Former OpenAI researcher Kevin Lu joins Thinking Machines Lab, founded by former OpenAI CTO Mira Murati. The company raised approximately $2 billion in early funding in July 2025, with a valuation of around $12 billion. Kevin Lu previously led GPT-4o mini and has long researched reinforcement learning, small models, and synthetic data.
Just now, another Chinese leader has left OpenAI.
Former OpenAI researcher Kevin Lu announced joining the AI startup Thinking Machines Lab.
Kevin Lu led the release of GPT-4o mini and participated in o*-mini, o3 and other model work.
Thinking Machines Lab was founded by former OpenAI CTO Mira Murati.
In July 2025, the company completed a historic early funding round of approximately $2 billion (led by a16z), with a valuation of around $12 billion.
Subsequently, core team members interacted on social platforms to welcome him.
Kevin Lu is a researcher in reinforcement learning and small models, who studied at UC Berkeley. During his time at OpenAI, he focused on reinforcement learning, Small Models, and synthetic data.
Before joining Thinking Machines, he worked on sequence decision-making and deep learning research at Hudson River Trading and MetaAI.
The Internet Truly Drives AI Progress
Kevin Lu's practical experience in small models and synthetic data will help Thinking Machines shorten the distance from papers to user value.

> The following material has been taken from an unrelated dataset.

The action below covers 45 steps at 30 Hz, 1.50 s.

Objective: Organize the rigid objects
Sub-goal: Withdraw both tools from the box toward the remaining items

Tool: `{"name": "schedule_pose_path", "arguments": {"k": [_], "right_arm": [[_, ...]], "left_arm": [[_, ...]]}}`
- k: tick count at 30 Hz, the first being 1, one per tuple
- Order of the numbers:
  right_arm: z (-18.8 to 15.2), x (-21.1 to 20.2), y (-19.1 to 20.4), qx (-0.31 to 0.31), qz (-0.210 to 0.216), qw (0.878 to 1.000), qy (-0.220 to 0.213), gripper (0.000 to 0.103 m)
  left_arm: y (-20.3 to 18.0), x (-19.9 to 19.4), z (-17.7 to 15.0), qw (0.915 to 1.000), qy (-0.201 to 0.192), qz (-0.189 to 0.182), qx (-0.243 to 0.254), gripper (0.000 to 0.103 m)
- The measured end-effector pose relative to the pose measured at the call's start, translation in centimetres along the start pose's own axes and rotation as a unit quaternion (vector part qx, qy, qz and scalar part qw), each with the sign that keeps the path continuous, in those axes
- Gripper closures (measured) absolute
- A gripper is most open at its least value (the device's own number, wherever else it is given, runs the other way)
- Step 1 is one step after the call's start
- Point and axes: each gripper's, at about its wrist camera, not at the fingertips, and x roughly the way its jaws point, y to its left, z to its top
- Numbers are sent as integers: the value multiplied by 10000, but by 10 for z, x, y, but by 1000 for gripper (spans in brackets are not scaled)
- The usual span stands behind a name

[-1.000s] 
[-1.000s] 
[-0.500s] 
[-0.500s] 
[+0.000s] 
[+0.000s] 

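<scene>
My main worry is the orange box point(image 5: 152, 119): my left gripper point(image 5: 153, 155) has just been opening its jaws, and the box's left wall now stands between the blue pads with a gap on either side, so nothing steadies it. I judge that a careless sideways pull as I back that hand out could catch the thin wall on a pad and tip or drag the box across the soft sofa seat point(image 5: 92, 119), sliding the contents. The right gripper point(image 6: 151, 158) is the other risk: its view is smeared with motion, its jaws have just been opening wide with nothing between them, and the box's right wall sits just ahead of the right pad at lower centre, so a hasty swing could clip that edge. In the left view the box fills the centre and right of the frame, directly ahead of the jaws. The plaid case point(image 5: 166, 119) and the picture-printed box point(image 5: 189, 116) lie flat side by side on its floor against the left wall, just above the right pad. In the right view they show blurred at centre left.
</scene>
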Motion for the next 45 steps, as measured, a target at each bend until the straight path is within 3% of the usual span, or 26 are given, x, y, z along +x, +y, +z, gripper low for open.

Especially his blog post in July became quite popular: The Internet Truly Drives AI Progress.
He clearly explained one thing: Instead of repeatedly focusing on architecture, it's better to expand, enrich, and get closer to realistic data sources (such as the internet) and data consumption methods, otherwise models will always "see little and understand little".
Blog address: https://kevinlu.ai/the-only-important-technology-is-the-internet
Below is a partial translation of the blog:
Although AI progress is often attributed to milestone papers like transformers, RNNs, and diffusion, this overlooks AI's fundamental bottleneck: data.
So, what exactly does "good data" mean?
If we truly want to advance AI, instead of researching deep learning optimization, we should research the "internet".
The internet is the key technology that enables our AI models to scale.
[The rest of the translation continues in the same manner, maintaining the original structure and key technical terms.]Poor models! They know too little, with much still hidden.
After GPT-2, the world began to focus on OpenAI, and time has proven its influence.
What if there is Transformer but no Internet?
Low data. In the low-data paradigm, Transformer might be worthless: its "architectural prior" is not as good as CNN or RNN, so performance should be worse.
Books. In a less extreme scenario: without the Internet, we might use books/textbooks for pre-training. Textbooks are often viewed as the pinnacle of human wisdom: authors are well-educated, carefully choosing words. This represents a belief: "high-quality data trumps large quantities of data."
Textbooks and Phi. The Phi series ("Textbooks Are All You Need") performs excellently on small models, but still relies on GPT-4 trained on internet data for filtering and synthesis.
Overall, Phi is quite good, but has not yet proven it can achieve the asymptotic performance of models pre-trained on internet data; and textbooks lack extensive real-world and multilingual knowledge (though they are strong under computational constraints).
[The translation continues in the same manner for the entire text, maintaining the original formatting and translating all non-tagged content to English.]Now there are some ideas, but each has flaws. They are not considered "pure research" and all involve building products around RL.
The attributes we expect are: diversity, natural curriculum, PMF, economic feasibility.
Final comment: It's also possible to sacrifice some diversity first - using RL to optimize indicators in our own products (games, vending machines, retention/profit/engagement, etc.).
This might work, but the difficulty lies in: how to "elevate" it into a diverse, scalable reward universe, thereby triggering a paradigm-level leap.
In short, we are still far from finding an "RL counterpart" that is as elegant and prolific as "the internet was to NTP".
Finally, Kevin Lu emphasizes again that during training, the model only "sees" things in the dataset; the world outside is equivalent to being ignored (0 weight).
We hope that one day we will find a way to solve this problem.
References:
https://x.com/_kevinlu/status/1942977315031687460
This article is from the WeChat official account "New Intelligence", author: New Intelligence, published with authorization by 36Kr.